Each line of the data must be copied exactly.

[RAW DATA]
__________________________________________________

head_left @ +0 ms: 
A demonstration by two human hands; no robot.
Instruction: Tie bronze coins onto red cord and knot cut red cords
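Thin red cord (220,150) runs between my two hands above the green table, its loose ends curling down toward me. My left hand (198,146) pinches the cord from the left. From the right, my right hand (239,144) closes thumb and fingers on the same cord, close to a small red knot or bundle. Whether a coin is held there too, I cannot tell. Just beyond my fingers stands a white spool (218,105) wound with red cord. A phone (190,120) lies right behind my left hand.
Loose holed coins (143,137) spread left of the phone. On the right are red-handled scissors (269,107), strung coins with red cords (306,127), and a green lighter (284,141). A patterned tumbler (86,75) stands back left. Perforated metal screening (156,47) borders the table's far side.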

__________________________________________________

[RESULT FOR THIS EXERCISE]
head_left @ +0 ms: 
A demonstration by two human hands; no robot.
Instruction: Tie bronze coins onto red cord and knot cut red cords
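Thin red cord (220,150) runs between my two hands above the green table, its loose ends curling down toward me. My left hand (198,146) pinches the cord from the left. From the right, my right hand (239,144) closes thumb and fingers on the same cord, close to a small red knot or bundle. Whether a coin is held there too, I cannot tell. Just beyond my fingers stands a white spool (218,105) wound with red cord. A phone (190,120) lies right behind my left hand.
Loose holed coins (143,137) spread left of the phone. On the right are red-handled scissors (269,107), strung coins with red cords (306,127), and a green lighter (284,141). A patterned tumbler (86,75) stands back left. Perforated metal screening (156,47) borders the table's far side.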

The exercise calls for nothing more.